Unable to help in any other way, Lissa gave the operator the address and a play-by-play of events, while Cole felt for a pulse with increasing urgency, upping the pressure in circular motions along Kent’s neck. After several spots, Cole whipped his hands away with a muttered curse. He stacked his palms over the center of Kent’s chest, and then over and over in a rapid beat, Cole pumped his uncle’s heart. Every thirty compressions or so, Cole tilted Kent’s head and pinched his nose, blowing into Kent’s mouth with enough force to visibly inflate the man’s chest.
Once. Twice. Then back to that steady pressing.
The work lifted the veins flowing along Cole’s forearms. With each pump, his healthy arteries seemed to beat a unique brand of encouragement to Kent. This is how you do it, they said.
When Cole looked up at Lissa, his eyes were swirling and dark, his usual sea b
reeze suddenly a hurricane coming ashore. The stark change reminded Lissa that even through their most antagonistic encounters, Cole had retained a level of boyishly crumpled appeal. No matter how dry or how cutting he’d become, those tangled blond curls and Caribbean irises had lightened the mood. At first she’d think, He’s pissed, but then she’d graduate to, How serious can one be and still look like a Coppertone commercial?

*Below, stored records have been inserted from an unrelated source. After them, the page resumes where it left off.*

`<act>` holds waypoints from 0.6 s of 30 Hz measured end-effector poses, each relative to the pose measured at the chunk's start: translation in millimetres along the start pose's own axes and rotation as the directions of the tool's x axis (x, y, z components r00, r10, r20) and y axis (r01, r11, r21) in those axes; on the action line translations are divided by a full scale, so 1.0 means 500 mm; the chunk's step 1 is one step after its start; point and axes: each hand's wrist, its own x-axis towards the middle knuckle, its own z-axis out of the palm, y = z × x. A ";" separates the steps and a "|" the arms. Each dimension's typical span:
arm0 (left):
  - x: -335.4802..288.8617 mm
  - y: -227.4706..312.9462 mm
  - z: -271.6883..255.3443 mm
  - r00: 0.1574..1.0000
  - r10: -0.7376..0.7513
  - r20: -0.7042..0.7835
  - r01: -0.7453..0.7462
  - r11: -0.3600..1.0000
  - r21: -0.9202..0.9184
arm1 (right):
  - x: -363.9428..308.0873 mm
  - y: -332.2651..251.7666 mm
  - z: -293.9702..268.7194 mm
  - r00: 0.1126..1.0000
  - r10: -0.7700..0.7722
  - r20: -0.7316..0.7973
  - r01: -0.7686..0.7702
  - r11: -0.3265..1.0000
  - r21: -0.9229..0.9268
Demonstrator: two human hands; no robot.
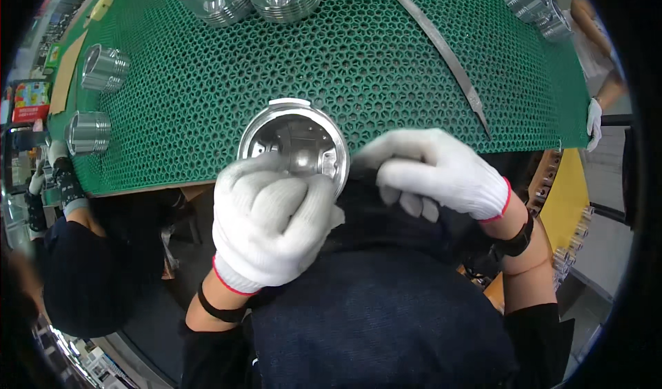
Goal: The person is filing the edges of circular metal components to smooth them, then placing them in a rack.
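Green matting ahead of fingers

Curls left hand over near rim of metal piston, fingers together, pinch hidden. Bends fingers of right hand loosely just beside; cannot tell their hold. Beyond right fingers: flat file. Beyond left: more pistons.

On the green desk, an open lane runs forward between the near piston and the slanting file; the right hand partly blocks its near end. Two pistons obstruct the far side left of centre, two more pistons the left edge.
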 end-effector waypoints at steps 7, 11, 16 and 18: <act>0.013 -0.033 -0.031 0.987 -0.133 -0.084 0.136 0.990 0.029 | -0.009 0.074 -0.029 0.858 -0.355 -0.370 0.500 0.738 0.453; 0.031 -0.011 -0.045 0.997 -0.036 -0.069 0.032 0.998 -0.054 | -0.033 0.076 -0.022 0.853 -0.419 -0.313 0.520 0.735 0.434; 0.035 -0.083 -0.039 0.990 0.015 0.138 -0.016 1.000 0.007 | -0.006 0.048 -0.036 0.590 -0.753 -0.292 0.686 0.658 -0.309; 0.065 -0.083 -0.020 0.998 0.015 0.058 -0.013 0.999 -0.030 | 0.029 0.047 -0.043 0.471 -0.881 -0.047 0.200 0.158 -0.967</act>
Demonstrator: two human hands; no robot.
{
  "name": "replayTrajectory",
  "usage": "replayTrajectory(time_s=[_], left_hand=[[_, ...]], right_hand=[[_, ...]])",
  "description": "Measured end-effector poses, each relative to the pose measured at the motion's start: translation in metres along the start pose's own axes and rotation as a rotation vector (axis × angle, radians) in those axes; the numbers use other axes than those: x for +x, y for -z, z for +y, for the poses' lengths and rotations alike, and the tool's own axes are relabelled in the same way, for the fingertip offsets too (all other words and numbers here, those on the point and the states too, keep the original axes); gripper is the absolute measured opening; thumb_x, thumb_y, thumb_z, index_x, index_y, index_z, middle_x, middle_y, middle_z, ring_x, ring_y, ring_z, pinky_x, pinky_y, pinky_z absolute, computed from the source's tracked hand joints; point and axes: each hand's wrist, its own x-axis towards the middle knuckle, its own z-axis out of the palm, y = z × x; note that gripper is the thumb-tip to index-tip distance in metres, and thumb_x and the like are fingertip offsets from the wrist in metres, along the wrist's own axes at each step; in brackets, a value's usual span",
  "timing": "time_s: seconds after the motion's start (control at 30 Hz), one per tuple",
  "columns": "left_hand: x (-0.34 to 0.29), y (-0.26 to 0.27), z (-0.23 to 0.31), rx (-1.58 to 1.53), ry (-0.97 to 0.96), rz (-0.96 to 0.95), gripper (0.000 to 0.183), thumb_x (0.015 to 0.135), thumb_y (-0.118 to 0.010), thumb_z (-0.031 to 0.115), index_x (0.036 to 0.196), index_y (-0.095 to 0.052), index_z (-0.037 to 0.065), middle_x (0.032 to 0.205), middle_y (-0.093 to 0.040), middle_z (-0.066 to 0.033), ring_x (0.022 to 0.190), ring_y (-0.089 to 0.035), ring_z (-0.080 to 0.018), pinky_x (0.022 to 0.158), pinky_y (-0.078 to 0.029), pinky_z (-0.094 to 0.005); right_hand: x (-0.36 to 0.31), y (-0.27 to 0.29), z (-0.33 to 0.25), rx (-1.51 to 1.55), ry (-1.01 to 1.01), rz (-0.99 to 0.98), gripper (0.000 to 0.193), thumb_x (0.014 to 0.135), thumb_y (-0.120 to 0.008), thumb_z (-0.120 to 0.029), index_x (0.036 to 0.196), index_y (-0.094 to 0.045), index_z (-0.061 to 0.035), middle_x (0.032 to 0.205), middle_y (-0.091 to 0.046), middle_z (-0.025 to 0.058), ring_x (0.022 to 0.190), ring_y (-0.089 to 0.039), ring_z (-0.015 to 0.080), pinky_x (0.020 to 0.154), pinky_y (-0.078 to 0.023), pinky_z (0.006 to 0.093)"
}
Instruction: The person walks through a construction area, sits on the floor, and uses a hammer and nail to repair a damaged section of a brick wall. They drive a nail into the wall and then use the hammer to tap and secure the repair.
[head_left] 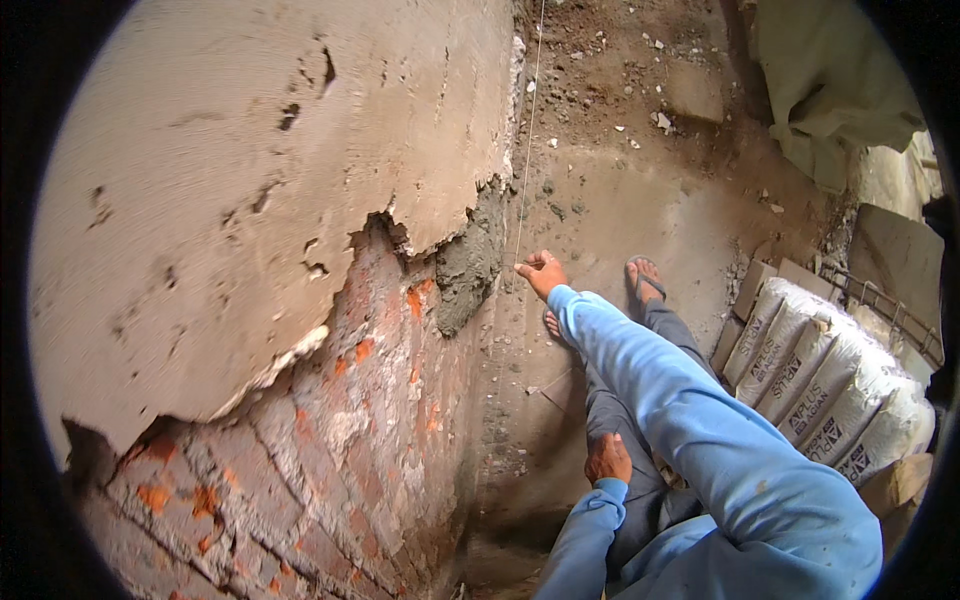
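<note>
A thin pale string (pixel 531 110) runs down beside the wall edge. My right hand (pixel 543 273), at the end of an outstretched blue sleeve, is closed with its fingertips pinching the string. Just left of it, a patch of damp grey mortar (pixel 468 270) clings to the wall's edge, between smooth plaster (pixel 250 180) above and exposed brick (pixel 340 450) below. My left hand (pixel 608 458) is lower down against my grey trouser leg; its back faces up and its fingers are mostly hidden.
My feet in flip-flops (pixel 648 280) stand on the dusty concrete floor (pixel 620 200). White printed sacks (pixel 830 380) are stacked at the right. A greenish cloth (pixel 830 80) hangs at the upper right. Rubble (pixel 600 60) litters the far ground.
</note>
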Motion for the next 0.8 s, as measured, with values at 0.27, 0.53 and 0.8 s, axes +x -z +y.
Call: replayTrajectory(time_s=[0.27,0.53,0.8], left_hand=[[0.013,0.018,-0.020,-0.005,-0.088,0.102,0.024,0.097,-0.050,0.032,0.091,-0.057,0.010,0.089,-0.065,-0.0153,0.081,-0.062,-0.0392,0.066,-0.047,-0.0517],[0.026,0.025,-0.035,0.059,-0.072,0.060,0.022,0.097,-0.052,0.032,0.092,-0.057,0.011,0.088,-0.065,-0.0165,0.079,-0.063,-0.0395,0.063,-0.047,-0.0525],[0.029,0.035,-0.035,0.077,-0.035,0.073,0.022,0.096,-0.052,0.032,0.096,-0.059,0.012,0.087,-0.066,-0.0151,0.080,-0.063,-0.0399,0.064,-0.047,-0.0525]], right_hand=[[0.013,-0.035,-0.011,0.189,-0.061,0.233,0.034,0.075,-0.081,-0.022,0.094,-0.062,0.0000,0.089,-0.068,0.0112,0.080,-0.063,0.0206,0.075,-0.052,0.0348],[0.020,-0.039,-0.015,0.164,-0.082,0.255,0.024,0.075,-0.079,-0.020,0.083,-0.066,-0.0012,0.080,-0.069,0.0110,0.075,-0.065,0.0208,0.072,-0.052,0.0352],[0.019,-0.050,-0.007,0.212,-0.060,0.349,0.018,0.077,-0.078,-0.016,0.079,-0.067,-0.0016,0.075,-0.067,0.0070,0.069,-0.060,0.0153,0.067,-0.049,0.0321]])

The answer crouched on the floor, radiating equal parts resolve, desperation, and helpless rage. Shoulders bunched and face ghostly beneath his usually-swarthy tan, Cole looked ready to kill the very concept of heart failure.
Keeping his eyes on Lissa, Cole snapped, “Find the nitro, Rhea. He always has the pills.” The sharp command pulled Rhea from her stupor, and Cole’s sister-in-law joined him on the hardwood. Feeling her way, she checked the pockets of Kent’s khakis, one by one.
Nothing.
The woman on the line calmly explained that the nearest hospital was Boulder Community, over forty minutes away. Numb, Lissa stared at Cole’s systematic pressing and Rhea’s frantic pat down. “Should we drive to meet the ambulance?”
“No, ma’am,” came a polite reply. “If at all possible, continue CPR until help arrives. You can try to cool him down to reduce his metabolic rate and oxygen requirements, but don’t get him wet.” She explained that moisture on the skin would make shocking the heart extremely risky due to the possibility of electrical arcing.
“Cole,” Lissa began, her voice steadier than she’d expected, “the ambulance is on the way.” Keep going. No need to emphasize a wait that felt like a lifetime.
“Rhea,” she went on, “we need ice packs, frozen vegetables, whatever. Wrap them in towels and pile them on. Don’t dampen his skin.”
Trevor’s wife looked up slowly, posture loose, gape vacant and aimless. Initially Lissa thought the woman had misunderstood, but suddenly Rhea lurched upward and spun toward the freezer.
Lissa remained on the line. The dispatcher didn’t have a magical solution—only stay the course and keep oxygen flowing through Kent’s body—but Lissa felt more useful with the phone against her ear.